In 2011, the state of Michigan acquired control over Flint’s finances during a shortfall and announced that a new pipeline would be constructed piping water from Lake Huron. While the pipeline was under construction, the city relied on the Flint River as a primary water source, and that’s when residents began to notice disturbing changes to their water.
The Environmental Protection Agency tested the water supply and found indications of dangerously high levels of lead in the water. The consumption of Lead affects the kidneys, heart, and central nervous system, and in children, it can additionally cause behavioral issues and even delay puberty.
“It’s a community that’s still dealing with the trauma and the aftermath of having been poisoned at the hands of the government,” stated Karen Weaver, the city’s new mayor.
Much like Michigan, Chicago has a lot of old lead pipes that were installed being outlawed in the mid-1980s.
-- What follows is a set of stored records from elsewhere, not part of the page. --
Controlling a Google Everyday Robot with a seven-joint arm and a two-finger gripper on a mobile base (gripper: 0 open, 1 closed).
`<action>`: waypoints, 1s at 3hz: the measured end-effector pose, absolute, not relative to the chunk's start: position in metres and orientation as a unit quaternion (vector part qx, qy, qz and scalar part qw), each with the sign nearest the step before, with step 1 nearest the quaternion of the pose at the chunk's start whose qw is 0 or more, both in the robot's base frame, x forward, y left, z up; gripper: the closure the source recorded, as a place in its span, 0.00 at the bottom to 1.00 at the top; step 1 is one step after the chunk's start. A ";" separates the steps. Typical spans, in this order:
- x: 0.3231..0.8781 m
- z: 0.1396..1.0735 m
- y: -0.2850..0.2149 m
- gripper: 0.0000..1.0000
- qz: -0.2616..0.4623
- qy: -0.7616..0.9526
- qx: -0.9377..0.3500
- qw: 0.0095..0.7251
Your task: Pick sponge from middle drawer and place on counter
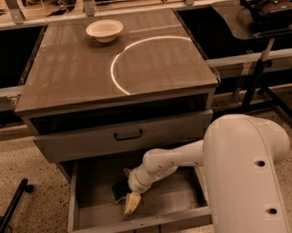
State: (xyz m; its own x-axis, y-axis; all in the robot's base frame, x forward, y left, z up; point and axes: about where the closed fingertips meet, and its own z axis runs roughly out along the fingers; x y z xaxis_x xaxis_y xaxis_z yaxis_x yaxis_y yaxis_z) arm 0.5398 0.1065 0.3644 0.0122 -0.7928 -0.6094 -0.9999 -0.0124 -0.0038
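Observation:
The middle drawer [88, 228] is pulled out below the shut upper drawer. The sponge [118, 190], dark green with a pale edge, lies on the drawer floor left of centre. My gripper [129, 188] reaches down into the drawer from the right and sits over the sponge. It is open, with one pale finger [132, 202] in front of the sponge and the other behind it. The sponge rests on the drawer floor. The counter [73, 78] is the glossy grey-brown top with a white arc [114, 73] across it.
A white bowl [104, 29] stands at the back of the counter. The upper drawer [127, 135] is shut. My white arm body [246, 181] fills the lower right. A dark side table with a headset [271, 7] stands at the right, and a black leg [10, 213] lies on the floor at left.

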 end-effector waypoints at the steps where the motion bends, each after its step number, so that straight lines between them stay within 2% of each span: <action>1: 0.539 0.355 0.108 0.25 0.241 0.665 -0.671 0.222; 3: 0.537 0.349 0.111 0.72 0.249 0.664 -0.671 0.216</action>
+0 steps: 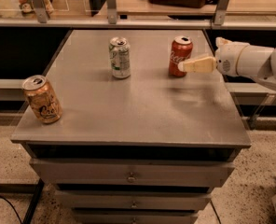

So many in fact that Illinois accounts for 1/8th of the lead service pipes in the United States.
Meanwhile, lead levels in New Jersey’s drinking water are among the highest recorded in the United States due to lead flaking off old pipes and into the drinking water.
Following a recent warning from the EPA, residents in approximately 15,000 homes in Newark were told to avoid their tap water and to drink only bottled water. This after Newark city began handing out water filters to approximately 40,000 of its residents. And while affected residents stated that they are unclear on how to install them properly, the Environmental Protection Agency isn’t so sure that proper installation of the city provided water filters will make a difference.
Recently, they sent a letter to city officials showing that after their testing of the contaminated water after being filtered by the city’s provided water filters, lead levels still exceeded federal limits and was unsafe.
In 1991, regulations required that all water systems monitor their supply for lead in their drinking water and set a limit of 15 parts per billion. However, testing performed in 2017 found that 1 out of 10 households had nearly twice the lead in their water as what is permissible by the federal government.
Looking to get things back on track, Newark expanded their program to deliver bottled water free of charge to their residents who are pregnant or that have young children, however this program too has faced a major setback when city officials realized the bottled water was in fact expired.